See also Cunningham v. Bechtold, ___ W. Va. ___, 413 S.E.2d 129 (1991); Gibbs v. Bechtold, 180 W. Va. 216, 218, 376 S.E.2d 110, 112 (1988).

        "'In reviewing the judgment of the lower court this Court does not accord special weight to the lower court's conclusions of law, and will reverse the judgment below when it is based on an incorrect conclusion of law.' Syllabus Point 1, Burks v. McNeel, 164 W. Va. 654, 264 S.E.2d 651 (1980). Syllabus, Bolton v.

Bechtold, [176] W. Va. [556], 363 S.E.2d 241 (1987)." Syllabus Point 2, Sanders, supra. Because Mr. Davis was properly notified of his right to a hearing when the Department mailed the revocation order to his address of record, we hold that when Mr. Davis failed to request a hearing within 10 days after the revocation order was received at his address of record, he waived his right to a hearing.
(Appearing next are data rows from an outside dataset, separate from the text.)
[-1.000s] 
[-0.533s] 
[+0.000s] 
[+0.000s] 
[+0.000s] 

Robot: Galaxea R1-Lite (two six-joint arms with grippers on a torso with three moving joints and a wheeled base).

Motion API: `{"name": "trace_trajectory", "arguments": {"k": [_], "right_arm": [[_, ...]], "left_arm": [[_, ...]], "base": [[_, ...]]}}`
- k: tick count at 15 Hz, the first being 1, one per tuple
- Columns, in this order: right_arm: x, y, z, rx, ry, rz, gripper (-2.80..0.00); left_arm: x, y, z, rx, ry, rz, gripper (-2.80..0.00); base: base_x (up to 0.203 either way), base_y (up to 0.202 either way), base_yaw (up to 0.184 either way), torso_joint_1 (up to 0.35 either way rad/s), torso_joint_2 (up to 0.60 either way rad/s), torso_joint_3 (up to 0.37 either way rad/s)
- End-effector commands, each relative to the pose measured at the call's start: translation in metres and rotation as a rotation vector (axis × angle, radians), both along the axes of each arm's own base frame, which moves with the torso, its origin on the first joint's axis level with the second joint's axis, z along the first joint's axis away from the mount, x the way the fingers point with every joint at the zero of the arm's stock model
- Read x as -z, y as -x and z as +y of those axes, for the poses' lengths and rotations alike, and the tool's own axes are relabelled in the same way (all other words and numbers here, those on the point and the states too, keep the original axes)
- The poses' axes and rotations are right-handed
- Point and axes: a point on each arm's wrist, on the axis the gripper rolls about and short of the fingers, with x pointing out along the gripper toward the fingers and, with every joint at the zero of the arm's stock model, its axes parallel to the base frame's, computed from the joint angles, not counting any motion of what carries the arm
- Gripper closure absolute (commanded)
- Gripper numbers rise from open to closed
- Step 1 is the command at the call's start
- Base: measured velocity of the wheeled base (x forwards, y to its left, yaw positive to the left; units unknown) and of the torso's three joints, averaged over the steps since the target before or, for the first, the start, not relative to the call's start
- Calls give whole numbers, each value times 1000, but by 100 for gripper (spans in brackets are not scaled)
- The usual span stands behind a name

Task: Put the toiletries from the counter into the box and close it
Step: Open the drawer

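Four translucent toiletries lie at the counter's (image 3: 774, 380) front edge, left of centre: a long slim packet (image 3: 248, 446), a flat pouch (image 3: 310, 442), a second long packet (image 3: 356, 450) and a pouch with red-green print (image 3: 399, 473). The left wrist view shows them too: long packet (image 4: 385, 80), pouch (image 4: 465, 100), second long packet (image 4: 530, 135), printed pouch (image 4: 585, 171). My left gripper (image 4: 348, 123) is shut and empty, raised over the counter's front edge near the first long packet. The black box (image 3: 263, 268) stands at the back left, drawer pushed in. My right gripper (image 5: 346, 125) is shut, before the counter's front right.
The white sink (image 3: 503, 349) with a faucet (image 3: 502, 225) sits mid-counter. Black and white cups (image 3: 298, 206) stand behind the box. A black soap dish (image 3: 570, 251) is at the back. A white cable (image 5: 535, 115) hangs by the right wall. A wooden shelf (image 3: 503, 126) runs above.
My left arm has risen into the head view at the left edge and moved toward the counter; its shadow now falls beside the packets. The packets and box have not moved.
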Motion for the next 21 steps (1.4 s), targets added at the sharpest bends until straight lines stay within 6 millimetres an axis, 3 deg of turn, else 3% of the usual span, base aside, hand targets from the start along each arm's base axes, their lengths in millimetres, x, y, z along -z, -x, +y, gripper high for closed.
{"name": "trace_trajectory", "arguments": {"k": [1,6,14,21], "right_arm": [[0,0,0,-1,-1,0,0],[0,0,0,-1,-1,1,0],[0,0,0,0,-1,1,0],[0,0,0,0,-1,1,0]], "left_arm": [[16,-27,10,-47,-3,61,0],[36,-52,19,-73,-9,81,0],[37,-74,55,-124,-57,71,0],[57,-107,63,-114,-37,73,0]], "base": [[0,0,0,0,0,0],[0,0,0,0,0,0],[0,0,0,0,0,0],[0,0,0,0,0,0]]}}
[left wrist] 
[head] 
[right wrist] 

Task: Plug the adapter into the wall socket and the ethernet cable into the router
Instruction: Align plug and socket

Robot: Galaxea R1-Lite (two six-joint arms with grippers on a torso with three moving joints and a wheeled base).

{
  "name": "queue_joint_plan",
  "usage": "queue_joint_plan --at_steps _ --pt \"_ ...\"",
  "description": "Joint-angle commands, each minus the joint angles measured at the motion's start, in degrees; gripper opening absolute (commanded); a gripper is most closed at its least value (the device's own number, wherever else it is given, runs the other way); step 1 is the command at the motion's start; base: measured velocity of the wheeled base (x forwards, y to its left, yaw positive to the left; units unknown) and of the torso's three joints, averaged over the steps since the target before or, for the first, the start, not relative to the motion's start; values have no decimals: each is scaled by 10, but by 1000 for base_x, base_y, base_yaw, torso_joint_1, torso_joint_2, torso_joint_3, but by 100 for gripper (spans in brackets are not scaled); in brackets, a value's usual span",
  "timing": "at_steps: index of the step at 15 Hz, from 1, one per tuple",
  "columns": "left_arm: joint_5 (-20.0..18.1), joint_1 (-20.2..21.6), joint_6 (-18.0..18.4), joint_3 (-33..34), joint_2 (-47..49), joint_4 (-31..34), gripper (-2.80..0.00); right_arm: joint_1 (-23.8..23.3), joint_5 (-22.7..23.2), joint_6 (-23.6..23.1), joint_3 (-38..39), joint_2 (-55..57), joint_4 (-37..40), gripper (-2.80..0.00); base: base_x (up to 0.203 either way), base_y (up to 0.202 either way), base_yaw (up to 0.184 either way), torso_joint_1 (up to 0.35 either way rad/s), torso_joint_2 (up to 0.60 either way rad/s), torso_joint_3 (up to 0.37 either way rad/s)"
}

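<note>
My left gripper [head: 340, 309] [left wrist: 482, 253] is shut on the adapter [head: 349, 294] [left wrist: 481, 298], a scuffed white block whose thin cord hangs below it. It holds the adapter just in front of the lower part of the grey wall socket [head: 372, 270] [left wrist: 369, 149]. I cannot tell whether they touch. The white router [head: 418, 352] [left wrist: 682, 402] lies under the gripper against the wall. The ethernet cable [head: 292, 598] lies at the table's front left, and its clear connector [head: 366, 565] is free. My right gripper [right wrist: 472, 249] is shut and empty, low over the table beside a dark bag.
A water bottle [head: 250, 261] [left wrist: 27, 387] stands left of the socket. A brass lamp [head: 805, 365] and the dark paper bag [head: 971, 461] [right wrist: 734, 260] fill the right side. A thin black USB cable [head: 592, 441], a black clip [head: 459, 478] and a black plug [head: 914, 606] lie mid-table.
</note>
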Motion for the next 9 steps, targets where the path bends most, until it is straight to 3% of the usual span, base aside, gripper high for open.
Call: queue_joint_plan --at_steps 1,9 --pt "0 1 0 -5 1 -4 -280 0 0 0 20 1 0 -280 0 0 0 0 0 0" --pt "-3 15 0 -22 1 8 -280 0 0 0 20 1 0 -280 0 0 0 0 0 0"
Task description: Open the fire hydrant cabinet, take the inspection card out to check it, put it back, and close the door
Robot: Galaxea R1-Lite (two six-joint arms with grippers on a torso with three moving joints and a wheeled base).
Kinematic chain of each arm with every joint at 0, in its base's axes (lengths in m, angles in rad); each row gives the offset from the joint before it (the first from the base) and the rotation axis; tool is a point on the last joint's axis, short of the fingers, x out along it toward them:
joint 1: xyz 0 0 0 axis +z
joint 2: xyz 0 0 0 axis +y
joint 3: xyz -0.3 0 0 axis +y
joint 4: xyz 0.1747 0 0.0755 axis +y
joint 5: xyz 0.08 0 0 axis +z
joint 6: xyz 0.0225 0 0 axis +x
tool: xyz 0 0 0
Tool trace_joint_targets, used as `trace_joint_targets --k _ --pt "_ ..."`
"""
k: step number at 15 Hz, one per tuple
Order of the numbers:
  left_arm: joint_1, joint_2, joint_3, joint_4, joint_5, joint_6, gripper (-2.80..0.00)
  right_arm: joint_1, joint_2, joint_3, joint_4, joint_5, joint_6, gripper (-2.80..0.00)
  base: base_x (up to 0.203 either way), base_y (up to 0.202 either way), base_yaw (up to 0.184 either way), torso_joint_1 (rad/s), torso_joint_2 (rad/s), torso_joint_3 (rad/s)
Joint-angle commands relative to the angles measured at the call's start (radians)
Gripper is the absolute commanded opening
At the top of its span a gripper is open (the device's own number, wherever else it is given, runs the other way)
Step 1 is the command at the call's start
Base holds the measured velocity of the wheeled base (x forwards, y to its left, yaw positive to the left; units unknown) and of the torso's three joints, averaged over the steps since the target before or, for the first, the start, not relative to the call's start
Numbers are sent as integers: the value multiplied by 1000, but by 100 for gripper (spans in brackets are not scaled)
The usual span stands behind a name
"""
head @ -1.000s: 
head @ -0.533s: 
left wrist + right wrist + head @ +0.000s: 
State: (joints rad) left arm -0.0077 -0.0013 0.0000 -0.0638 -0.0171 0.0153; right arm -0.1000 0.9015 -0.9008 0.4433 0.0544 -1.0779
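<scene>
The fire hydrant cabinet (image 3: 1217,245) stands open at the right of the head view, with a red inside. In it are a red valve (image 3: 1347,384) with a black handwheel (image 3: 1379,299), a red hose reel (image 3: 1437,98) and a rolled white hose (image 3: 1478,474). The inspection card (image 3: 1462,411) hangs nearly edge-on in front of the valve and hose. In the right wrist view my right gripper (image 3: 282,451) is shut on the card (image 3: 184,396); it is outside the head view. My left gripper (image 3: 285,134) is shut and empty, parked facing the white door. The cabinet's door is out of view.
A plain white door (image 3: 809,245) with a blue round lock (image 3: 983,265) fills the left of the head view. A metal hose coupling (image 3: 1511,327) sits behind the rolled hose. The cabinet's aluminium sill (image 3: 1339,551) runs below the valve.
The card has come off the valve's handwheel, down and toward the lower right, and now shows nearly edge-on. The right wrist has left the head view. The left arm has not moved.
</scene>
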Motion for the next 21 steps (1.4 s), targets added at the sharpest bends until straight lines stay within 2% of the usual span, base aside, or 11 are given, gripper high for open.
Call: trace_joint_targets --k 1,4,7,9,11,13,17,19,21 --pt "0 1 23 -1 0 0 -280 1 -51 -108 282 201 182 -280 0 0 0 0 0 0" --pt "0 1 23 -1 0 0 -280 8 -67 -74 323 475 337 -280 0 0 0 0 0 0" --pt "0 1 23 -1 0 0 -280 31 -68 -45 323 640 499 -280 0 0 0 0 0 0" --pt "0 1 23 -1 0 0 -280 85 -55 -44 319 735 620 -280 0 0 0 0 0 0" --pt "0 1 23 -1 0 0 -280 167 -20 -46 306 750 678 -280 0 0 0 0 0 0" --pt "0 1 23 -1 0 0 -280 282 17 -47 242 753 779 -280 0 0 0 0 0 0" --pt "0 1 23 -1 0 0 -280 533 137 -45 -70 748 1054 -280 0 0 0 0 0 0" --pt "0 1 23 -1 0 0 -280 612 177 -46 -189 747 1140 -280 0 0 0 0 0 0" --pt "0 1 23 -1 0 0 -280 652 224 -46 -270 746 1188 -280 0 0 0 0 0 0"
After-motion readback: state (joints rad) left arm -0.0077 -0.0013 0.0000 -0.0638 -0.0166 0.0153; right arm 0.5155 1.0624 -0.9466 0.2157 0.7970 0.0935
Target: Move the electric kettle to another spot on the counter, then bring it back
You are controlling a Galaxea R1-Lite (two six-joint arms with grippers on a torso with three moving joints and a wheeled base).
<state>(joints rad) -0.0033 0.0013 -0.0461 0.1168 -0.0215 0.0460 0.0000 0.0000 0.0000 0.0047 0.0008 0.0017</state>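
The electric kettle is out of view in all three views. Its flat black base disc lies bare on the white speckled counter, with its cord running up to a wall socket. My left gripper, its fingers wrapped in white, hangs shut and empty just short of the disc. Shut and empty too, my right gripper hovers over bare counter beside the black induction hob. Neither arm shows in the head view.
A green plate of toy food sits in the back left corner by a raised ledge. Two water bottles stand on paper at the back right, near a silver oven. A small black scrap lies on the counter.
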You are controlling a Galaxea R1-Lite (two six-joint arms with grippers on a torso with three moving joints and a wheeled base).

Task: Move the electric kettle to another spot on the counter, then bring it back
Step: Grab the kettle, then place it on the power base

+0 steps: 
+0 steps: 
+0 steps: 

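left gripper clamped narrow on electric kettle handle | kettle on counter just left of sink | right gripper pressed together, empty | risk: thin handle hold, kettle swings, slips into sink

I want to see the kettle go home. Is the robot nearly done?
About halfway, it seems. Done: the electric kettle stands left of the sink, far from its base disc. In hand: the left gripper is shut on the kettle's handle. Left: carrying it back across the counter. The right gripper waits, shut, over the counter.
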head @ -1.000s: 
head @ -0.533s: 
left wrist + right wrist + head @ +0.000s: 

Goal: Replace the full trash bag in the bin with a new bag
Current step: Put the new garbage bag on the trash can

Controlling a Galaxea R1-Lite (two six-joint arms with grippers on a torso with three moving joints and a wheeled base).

        For the above stated reasons, the decision of the Circuit Court of Putnam County is reversed.

                                    Reversed.


Footnote: 1The notice provided, in pertinent part:

        UPON your written request, the Commissioner of Motor Vehicles will allow you an opportunity to an administrative hearing. Such written request must be filed with the Commissioner in person or by REGISTERED or CERTIFIED MAIL, return receipt requested, within ten (10) days after receipt of this ORDER.

* * *

        IF YOU DO NOT REQUEST A HEARING within ten (10) days after receipt of this ORDER, any West Virginia driver's license or temporary license issued to you must be returned to this department within the ten (10) day period.


Footnote: 2Neither the record nor the Department's file on revocation contains Mr. Davis' current address.